Copy out the data below. Leave nothing out and alter nothing.

- SOURCE MATERIAL -
- - -

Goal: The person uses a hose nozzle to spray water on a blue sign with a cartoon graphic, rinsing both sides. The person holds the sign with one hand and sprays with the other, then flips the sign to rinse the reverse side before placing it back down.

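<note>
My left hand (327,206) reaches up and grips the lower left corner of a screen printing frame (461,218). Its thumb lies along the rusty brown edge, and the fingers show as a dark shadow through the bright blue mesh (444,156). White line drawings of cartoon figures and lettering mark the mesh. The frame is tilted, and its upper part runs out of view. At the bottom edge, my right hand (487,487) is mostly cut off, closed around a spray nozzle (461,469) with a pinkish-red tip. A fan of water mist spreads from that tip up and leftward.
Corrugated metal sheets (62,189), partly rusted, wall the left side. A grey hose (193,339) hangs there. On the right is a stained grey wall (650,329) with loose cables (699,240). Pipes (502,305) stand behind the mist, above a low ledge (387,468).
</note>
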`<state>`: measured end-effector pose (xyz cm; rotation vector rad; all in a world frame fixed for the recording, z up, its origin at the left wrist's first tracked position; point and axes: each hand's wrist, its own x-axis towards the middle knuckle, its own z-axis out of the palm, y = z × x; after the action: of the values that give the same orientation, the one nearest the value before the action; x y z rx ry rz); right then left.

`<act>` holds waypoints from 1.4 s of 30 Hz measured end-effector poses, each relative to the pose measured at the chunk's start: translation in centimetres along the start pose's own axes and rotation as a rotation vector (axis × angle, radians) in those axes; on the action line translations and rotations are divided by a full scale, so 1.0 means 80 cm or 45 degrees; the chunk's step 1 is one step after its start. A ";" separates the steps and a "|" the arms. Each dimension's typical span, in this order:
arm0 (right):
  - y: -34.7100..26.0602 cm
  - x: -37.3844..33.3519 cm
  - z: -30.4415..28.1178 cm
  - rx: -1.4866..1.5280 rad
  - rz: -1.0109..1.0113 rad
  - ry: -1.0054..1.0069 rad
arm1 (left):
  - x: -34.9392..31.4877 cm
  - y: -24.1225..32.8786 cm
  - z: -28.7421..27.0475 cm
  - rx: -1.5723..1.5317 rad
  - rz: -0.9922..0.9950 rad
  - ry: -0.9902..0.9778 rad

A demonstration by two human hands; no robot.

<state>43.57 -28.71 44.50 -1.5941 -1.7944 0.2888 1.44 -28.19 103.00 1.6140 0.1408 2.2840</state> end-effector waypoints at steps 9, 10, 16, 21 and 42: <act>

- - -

- TASK SOLUTION -
Goal: The person uses a hose nozzle to spray water on a blue sign with a cartoon graphic, rinsing both sides. The person holds the sign with one hand and sprays with the other, then flips the sign to rinse the reverse side before placing it back down.

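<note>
My left hand (327,206) reaches up and grips the lower left corner of a screen printing frame (461,218). Its thumb lies along the rusty brown edge, and the fingers show as a dark shadow through the bright blue mesh (444,156). White line drawings of cartoon figures and lettering mark the mesh. The frame is tilted, and its upper part runs out of view. At the bottom edge, my right hand (487,487) is mostly cut off, closed around a spray nozzle (461,469) with a pinkish-red tip. A fan of water mist spreads from that tip up and leftward.
Corrugated metal sheets (62,189), partly rusted, wall the left side. A grey hose (193,339) hangs there. On the right is a stained grey wall (650,329) with loose cables (699,240). Pipes (502,305) stand behind the mist, above a low ledge (387,468).
</note>
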`<state>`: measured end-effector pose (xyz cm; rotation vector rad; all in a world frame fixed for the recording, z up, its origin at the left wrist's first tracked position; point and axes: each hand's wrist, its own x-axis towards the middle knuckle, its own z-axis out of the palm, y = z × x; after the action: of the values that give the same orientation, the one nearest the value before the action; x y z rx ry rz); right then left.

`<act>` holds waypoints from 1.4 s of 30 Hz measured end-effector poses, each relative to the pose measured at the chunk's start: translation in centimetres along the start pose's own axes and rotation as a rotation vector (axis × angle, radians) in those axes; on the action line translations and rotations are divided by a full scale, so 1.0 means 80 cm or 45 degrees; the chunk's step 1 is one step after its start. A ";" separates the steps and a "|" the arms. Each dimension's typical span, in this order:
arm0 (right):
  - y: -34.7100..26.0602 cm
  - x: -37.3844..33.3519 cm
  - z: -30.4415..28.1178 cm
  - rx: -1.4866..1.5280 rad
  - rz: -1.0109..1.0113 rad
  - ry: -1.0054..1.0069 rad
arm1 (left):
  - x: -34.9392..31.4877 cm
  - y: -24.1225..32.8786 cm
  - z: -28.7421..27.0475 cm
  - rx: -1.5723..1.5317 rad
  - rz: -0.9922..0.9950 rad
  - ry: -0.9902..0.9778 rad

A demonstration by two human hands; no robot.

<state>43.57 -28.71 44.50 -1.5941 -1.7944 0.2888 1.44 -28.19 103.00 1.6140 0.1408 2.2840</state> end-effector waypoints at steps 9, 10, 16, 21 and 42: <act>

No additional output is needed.